Customizing the Driver Project
==============================
The S2E project configurator makes its best effort to guess the type of binaries you want to analyze and create
the appropriate S2E configuration. In this case, it figures out that you want to test a driver. However, it does not
know how to run the driver.

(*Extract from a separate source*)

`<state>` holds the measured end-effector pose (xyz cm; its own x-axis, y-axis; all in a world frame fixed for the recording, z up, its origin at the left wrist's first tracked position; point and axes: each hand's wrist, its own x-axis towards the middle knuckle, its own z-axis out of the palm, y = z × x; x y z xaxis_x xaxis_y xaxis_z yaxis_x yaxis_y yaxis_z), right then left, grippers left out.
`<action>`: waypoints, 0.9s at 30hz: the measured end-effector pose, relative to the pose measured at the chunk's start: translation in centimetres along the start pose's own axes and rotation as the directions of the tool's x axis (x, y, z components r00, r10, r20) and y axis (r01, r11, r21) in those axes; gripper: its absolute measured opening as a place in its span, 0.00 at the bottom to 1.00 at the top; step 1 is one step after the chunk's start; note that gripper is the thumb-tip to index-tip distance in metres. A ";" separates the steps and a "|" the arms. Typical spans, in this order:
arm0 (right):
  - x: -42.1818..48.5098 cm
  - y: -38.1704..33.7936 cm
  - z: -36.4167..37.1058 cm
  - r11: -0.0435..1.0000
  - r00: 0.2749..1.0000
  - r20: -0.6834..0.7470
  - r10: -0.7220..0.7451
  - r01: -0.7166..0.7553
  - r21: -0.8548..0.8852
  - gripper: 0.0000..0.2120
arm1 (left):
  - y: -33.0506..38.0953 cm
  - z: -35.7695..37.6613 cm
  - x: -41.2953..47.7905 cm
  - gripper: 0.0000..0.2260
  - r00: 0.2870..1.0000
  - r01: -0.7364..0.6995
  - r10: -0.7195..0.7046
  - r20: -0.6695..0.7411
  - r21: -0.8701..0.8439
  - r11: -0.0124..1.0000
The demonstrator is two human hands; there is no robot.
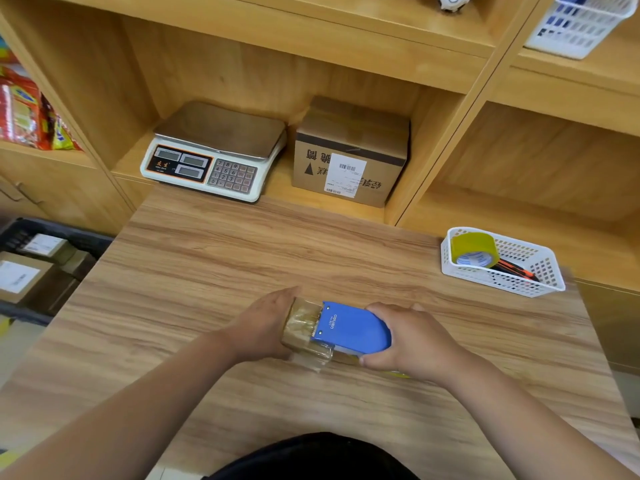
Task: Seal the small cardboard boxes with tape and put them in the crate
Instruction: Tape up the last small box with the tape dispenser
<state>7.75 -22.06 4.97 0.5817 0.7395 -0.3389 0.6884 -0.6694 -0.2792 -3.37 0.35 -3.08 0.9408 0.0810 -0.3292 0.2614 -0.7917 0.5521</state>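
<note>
A small cardboard box [300,329], shiny with clear tape, lies on the wooden table [242,258] near its front. My left hand [263,323] grips the box's left end. My right hand [401,337] holds a blue tape dispenser [349,329] whose toothed edge lies across the box top. Most of the box is hidden under the dispenser and both hands. A dark crate [52,233] on the floor at the left holds several labelled boxes [20,278].
A weighing scale [214,150] and a larger labelled carton [349,157] stand on the shelf behind the table. A white basket [533,271] at the table's right edge holds a yellow tape roll [474,251] and an orange-black tool. Snack packets fill the left shelf.
</note>
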 end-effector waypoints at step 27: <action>-3.9 3.8 -1.9 0.990 0.997 0.067 0.037 -0.028 -0.136 0.24 | 2.5 2.0 0.9 0.45 0.991 -0.103 0.128 -0.048 0.352 0.930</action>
<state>8.92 -27.34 6.93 0.5766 0.7079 -0.4079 0.7245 -0.6738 -0.1453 -2.35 -2.76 -3.57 0.9757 0.0078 -0.2188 0.0700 -0.9580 0.2780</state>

For example, although S2E detected that the driver has the ``scanuser.exe`` binary,
it does not know how to launch it in order to exercise the driver.
This section shows how to customize the ``bootstrap.sh`` script in order to properly load and run drivers.

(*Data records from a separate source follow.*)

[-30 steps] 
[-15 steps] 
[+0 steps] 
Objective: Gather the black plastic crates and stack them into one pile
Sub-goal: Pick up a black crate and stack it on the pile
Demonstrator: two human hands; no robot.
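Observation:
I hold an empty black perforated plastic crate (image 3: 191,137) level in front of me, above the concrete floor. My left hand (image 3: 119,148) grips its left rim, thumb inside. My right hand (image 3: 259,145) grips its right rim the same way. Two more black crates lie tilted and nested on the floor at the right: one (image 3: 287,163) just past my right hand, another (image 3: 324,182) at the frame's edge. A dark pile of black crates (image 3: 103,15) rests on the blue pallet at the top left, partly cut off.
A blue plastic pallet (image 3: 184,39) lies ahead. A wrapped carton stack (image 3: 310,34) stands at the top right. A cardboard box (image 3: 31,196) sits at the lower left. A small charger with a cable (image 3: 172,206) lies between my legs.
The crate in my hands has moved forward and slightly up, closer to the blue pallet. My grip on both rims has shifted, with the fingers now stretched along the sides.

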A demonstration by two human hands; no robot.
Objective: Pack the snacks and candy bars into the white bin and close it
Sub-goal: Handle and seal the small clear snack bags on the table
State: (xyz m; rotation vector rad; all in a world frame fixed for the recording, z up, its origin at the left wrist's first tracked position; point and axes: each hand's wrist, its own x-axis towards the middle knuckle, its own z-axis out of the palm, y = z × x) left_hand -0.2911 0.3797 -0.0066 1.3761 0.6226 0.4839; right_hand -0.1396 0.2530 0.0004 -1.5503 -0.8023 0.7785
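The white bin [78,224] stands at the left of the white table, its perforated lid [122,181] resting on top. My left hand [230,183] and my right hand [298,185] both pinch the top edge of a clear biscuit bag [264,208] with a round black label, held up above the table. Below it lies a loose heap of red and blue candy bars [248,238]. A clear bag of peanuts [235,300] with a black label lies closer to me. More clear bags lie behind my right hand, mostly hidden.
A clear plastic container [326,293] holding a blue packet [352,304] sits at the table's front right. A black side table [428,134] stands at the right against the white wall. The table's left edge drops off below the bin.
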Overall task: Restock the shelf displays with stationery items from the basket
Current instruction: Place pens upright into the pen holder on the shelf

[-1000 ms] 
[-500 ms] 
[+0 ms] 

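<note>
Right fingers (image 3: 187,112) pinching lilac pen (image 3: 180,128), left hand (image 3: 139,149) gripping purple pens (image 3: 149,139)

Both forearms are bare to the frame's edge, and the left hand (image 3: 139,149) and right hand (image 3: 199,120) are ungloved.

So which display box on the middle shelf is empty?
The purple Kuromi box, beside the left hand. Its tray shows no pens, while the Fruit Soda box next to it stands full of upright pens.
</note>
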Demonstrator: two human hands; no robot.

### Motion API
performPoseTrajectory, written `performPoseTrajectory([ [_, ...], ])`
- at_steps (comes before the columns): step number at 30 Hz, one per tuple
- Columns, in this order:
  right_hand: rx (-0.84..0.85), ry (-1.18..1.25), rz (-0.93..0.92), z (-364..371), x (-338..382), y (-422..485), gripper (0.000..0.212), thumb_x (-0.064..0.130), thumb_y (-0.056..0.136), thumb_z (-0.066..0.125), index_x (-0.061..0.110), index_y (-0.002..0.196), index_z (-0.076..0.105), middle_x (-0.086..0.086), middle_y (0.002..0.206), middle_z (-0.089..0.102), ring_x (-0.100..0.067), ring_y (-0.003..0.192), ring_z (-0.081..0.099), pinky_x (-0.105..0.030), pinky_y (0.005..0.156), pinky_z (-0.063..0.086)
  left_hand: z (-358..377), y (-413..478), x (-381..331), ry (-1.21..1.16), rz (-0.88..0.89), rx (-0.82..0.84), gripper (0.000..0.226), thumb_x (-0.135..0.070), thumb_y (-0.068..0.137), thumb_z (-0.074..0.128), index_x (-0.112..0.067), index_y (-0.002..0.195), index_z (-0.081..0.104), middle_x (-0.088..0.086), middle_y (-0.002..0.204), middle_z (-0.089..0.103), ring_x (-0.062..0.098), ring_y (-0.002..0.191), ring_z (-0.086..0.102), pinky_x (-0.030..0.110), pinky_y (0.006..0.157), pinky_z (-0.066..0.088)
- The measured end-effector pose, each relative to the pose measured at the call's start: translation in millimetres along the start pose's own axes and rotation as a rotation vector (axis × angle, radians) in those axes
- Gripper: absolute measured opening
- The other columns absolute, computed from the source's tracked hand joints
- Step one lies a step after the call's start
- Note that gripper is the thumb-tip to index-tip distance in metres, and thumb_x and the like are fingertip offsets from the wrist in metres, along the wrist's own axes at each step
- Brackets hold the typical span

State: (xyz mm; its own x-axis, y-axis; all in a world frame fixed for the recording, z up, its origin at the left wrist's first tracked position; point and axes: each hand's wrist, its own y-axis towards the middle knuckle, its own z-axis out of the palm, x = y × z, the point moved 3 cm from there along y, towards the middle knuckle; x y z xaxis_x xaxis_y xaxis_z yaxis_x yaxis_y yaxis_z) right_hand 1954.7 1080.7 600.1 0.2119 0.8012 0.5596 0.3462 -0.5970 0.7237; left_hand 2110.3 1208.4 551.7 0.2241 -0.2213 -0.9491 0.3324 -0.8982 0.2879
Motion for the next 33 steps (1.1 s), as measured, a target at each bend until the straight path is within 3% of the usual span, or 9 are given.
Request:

Locate the following code in ``bootstrap.sh``:
.. code-block:: console
function execute_target {
# Activate fault injection right before loading the driver
./drvctl.exe set_config FaultInjectionActive 1
# Set this to 1 if you would like more aggressive fault injection, to help harden your driver
# against arbitrary API call errors. This may add false positives.

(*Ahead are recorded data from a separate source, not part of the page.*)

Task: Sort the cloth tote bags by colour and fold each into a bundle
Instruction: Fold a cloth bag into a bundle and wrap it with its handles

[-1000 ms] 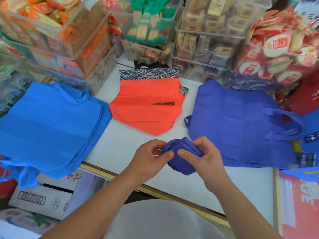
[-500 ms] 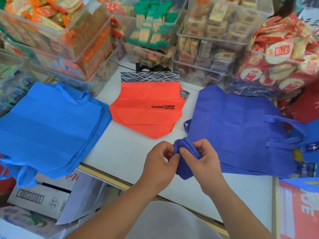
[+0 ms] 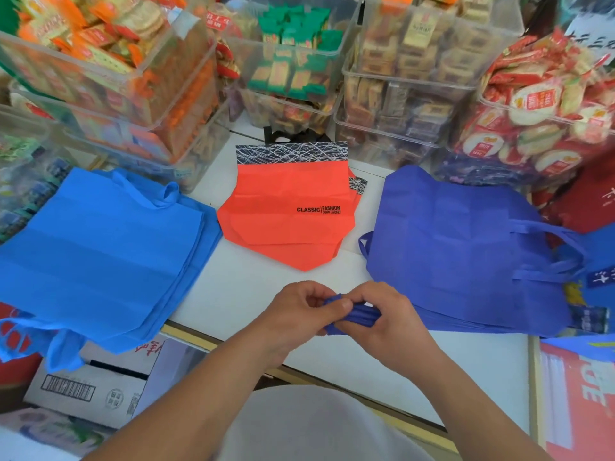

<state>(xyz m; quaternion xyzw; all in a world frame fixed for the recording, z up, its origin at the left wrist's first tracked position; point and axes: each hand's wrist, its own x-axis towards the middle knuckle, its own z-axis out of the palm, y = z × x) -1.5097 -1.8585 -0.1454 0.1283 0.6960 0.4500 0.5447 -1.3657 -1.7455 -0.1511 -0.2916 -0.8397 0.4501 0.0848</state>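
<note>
Both hands are holding one dark blue tote bag, squeezed into a small roll. It is sitting just over the tabletop, at the 6 o'clock side near the front edge.

The left hand is pinching the left end of the roll in a narrow grip, thumb against fingers. The right hand is curling its fingers around the right part, so its grip is full of cloth. The roll's long side is running from 9 o'clock to 3 o'clock, with one hand at each end.

I think the person is tucking in the last bit to finish this bundle.

The dark blue pile is lying at 2 o'clock from the hands, just beside the right hand. That hand is looking like the nearer one for putting the bundle with its own colour. The light blue pile is lying at 9 o'clock, well apart from the hands. The orange bags are lying at 12 o'clock, between the two blue piles. Clear snack boxes are standing behind them all.
</note>
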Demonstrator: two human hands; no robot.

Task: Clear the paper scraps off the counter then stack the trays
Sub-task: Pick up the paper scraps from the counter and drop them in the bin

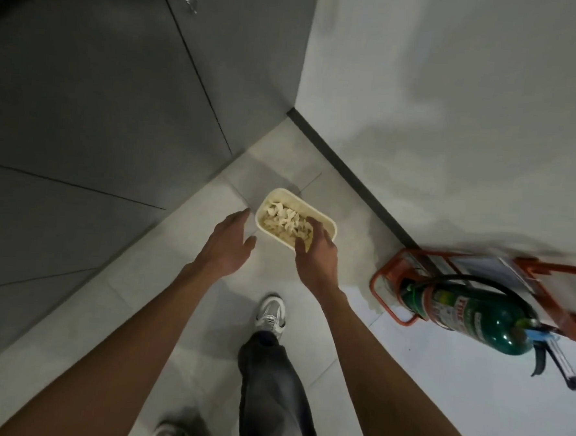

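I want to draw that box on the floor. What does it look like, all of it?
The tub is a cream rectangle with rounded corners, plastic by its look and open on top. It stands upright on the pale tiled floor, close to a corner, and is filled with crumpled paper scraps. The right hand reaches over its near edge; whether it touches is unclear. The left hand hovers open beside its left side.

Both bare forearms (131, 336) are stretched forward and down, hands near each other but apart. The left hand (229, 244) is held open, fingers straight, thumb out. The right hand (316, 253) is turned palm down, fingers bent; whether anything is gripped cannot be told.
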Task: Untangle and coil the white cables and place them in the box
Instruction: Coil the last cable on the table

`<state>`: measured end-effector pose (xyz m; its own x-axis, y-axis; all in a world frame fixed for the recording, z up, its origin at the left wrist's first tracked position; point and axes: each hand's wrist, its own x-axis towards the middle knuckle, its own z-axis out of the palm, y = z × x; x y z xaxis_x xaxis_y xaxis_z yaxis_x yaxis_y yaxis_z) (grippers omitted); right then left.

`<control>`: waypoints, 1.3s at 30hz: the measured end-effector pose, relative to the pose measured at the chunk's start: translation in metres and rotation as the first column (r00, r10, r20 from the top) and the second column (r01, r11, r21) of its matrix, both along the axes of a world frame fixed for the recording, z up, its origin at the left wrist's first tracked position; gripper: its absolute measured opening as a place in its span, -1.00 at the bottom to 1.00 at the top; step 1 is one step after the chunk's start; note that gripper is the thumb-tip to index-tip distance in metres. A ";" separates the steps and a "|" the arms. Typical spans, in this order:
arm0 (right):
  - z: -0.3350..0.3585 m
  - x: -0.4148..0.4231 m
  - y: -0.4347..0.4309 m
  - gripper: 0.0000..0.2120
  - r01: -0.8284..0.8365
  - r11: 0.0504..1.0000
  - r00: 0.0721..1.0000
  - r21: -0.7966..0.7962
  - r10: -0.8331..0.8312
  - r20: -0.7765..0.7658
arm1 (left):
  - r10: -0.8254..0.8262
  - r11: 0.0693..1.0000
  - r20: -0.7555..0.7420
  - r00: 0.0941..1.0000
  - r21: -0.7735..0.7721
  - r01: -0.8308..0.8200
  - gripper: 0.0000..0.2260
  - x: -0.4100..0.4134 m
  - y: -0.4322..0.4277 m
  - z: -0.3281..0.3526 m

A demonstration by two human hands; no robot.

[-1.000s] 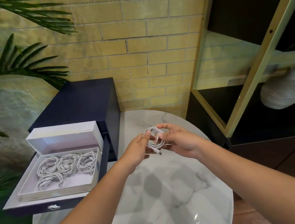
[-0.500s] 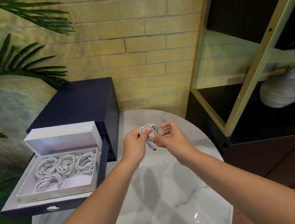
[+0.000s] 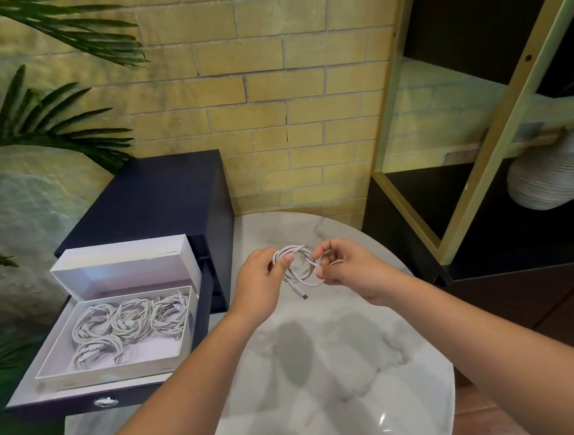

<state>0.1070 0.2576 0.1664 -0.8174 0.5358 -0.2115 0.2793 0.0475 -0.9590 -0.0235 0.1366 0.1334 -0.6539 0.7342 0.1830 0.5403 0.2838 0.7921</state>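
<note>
left hand (image 3: 261, 281): we pinch the white cable coil (image 3: 296, 250) with curled thumb and fingers, mid-frame
right hand (image 3: 349, 269): curled fingertips pinch its other side
box (image 3: 112, 377): lower left, open

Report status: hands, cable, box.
Left hand, right hand both pinching the white cable coil over the table. Connector end dangling. Box open, coils inside; path clear.
</note>
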 end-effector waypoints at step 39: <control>-0.010 0.003 0.006 -0.89 -0.078 0.766 0.991 0.638 -0.011 0.134 | 0.047 0.999 0.278 0.959 0.013 -0.053 -0.63 0.021 -0.002 0.019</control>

./drvctl.exe set_config FaultInjectionOverapproximate 1
# Ask windows to load the driver
install_driver "$(win_path "$1")"
# TODO: you may need to manually start the driver using sc
# sc start my_driver_service
# TODO: you may want to download additional binaries with s2eget.exe (e.g., a test harness)
# $S2EGET TestHarness.exe
# Give some time for the driver to load.
# You do not need this if your test harness knows when the driver is done loading.
sleep 30
}
Modify it as follows:
.. code-block:: console
function execute_target {
install_driver "$(win_path "$1")"
sc start scanner
# Give some time for the driver to load
sleep 30
}
You may also want to have a look at ``scanuser.exe`` to see how it works and invoke it from the ``bootstrap.sh`` script.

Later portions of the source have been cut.